Que devons-nous à Françoise Héritier ?

Françoise Héritier, ethnologue, anthropologue et féministe, est décédée le 15 novembre dernier, à l’âge de 84 ans. A l’annonce de sa mort, de très nombreuses voix se sont élevées pour lui rendre hommage. Nous les rejoignons ici, avec le souhait de vous faire partager quelques grandes notions issues de la pensée de Françoise Héritier.

Françoise Héritier commence sa carrière d’anthropologue en étudiant les systèmes de parenté dans différentes cultures d’Afrique occidentale, à travers des missions de terrain initiées dès 1957. Elle s’inscrit ainsi dans la continuité des travaux engagés par Claude Lévi-Strauss, qu’elle prolonge et complète.

Si Claude Lévi-Strauss décrit la prohibition de l’inceste comme le premier invariant culturel, autrement dit une caractéristique universellement partagée par toutes les cultures, Françoise Héritier y ajoute « la valence différentielle des sexes ». Ce qui signifie que partout, de tout temps, les femmes et les hommes ont été pensés comme différents, et plus encore, comme inégaux, les hommes étant considérés comme supérieurs aux femmes. C’est la raison pour laquelle encore aujourd’hui il est si difficile de lutter pour l’égalité entre les femmes et les hommes : l’histoire de la domination masculine se perd dans la nuit des temps.
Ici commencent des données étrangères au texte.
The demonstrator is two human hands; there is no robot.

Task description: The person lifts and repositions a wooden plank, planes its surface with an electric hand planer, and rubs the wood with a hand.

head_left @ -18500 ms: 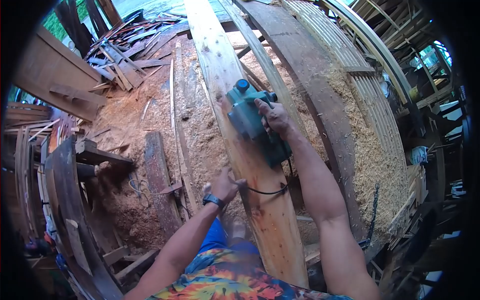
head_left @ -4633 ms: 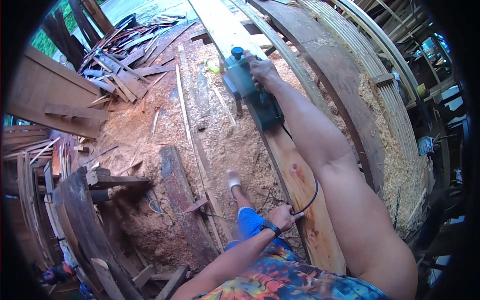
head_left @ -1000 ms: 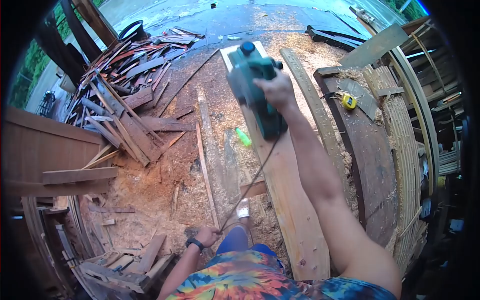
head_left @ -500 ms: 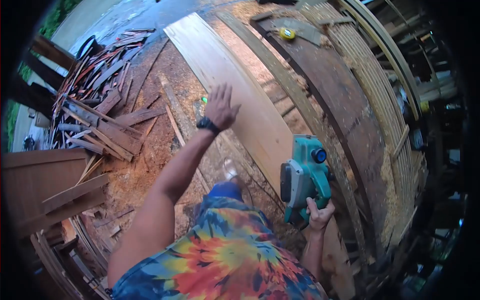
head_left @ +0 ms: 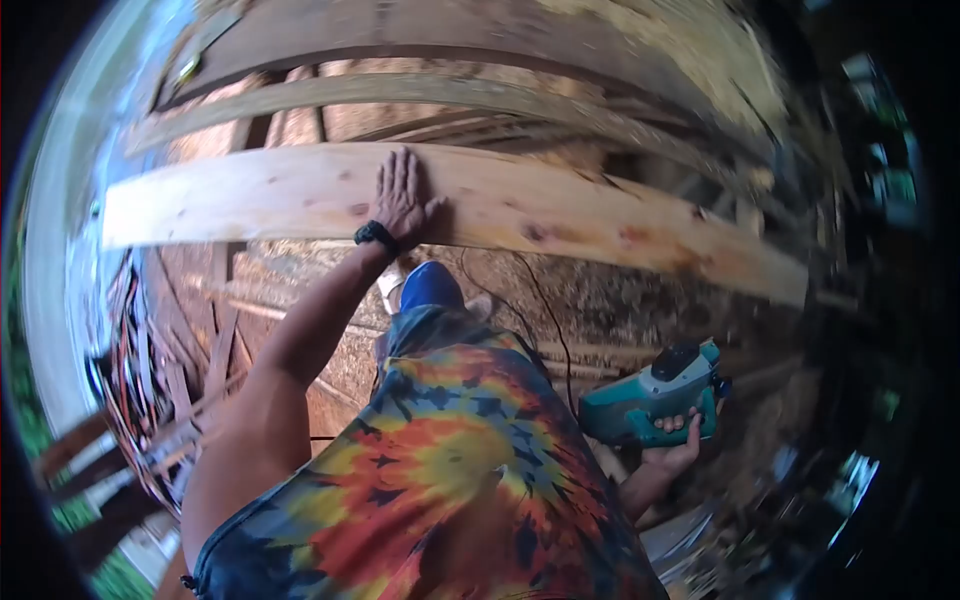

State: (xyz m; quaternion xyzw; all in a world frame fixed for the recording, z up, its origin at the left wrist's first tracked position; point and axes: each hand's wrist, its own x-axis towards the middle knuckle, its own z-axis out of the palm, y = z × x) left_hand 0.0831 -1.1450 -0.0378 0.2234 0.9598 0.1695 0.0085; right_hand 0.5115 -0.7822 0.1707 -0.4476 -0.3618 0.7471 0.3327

Comment expliquer que les différences biologiques aient été systématiquement interprétées comme le signe d’une supériorité masculine ? Pour Françoise Héritier, tout se joue dans « le privilège exorbitant d’enfanter » propre aux femmes. D’enfanter des filles, ce qui pouvait sembler normal, mais aussi des garçons, ce qui était beaucoup plus problématique ! Ce privilège aurait alors été contesté par les hommes, qui se seraient approprié le corps des femmes, et ainsi leur capacité de prolonger l’espèce. La mainmise sur les corps et les destins de femmes aurait ensuite été assurée au fil du temps par un statut inégal (dans l’accès à l’éducation et au savoir, dans les rôles dévolus aux deux sexes, etc.) et par une idéologie hiérarchique de la supériorité masculine.

Au contraire, Françoise Héritier affirme que la hiérarchie entre les sexes est une construction sociale et ne correspond à aucune réalité biologique : les hommes et les femmes ont les mêmes capacités physiques, cérébrales et intellectuelles. Plus encore, elle estime que la dysmorphie (différence de taille) entre les femmes et les hommes a été construite au fil de l’évolution humaine, les hommes se réservant les protéines et les graisses, nécessaires pour fabriquer les os, tandis que les femmes recevaient les féculents et les bouillies. Ces différences dans l’alimentation, qui existent encore aujourd’hui (et y compris en France !), ont abouti au fil du temps à une diminution de la taille des femmes et une augmentation de celle des hommes. Autrement dit, une « différence construite » qui se fait passer pour naturelle.

Françoise Héritier continuait à analyser notre actualité à l’aune de ses concepts. Ainsi, à propos de l’affaire Weinstein, elle disait dans un entretien récent : « Les conséquences de ce mouvement peuvent être énormes. A condition de soulever non pas un coin mais l’intégralité du voile, de tirer tous les fils pour repenser la question du rapport entre les sexes, s’attaquer à ce statut de domination masculine et anéantir l’idée d’un désir masculin irrépressible. C’est un gigantesque chantier. (…) La vie en société impose des règles ! Mais on a si longtemps accepté l’idée que le corps des femmes appartenait aux hommes et que leur désir exigeait un assouvissement immédiat ! » (Le Monde, 4 novembre 2017).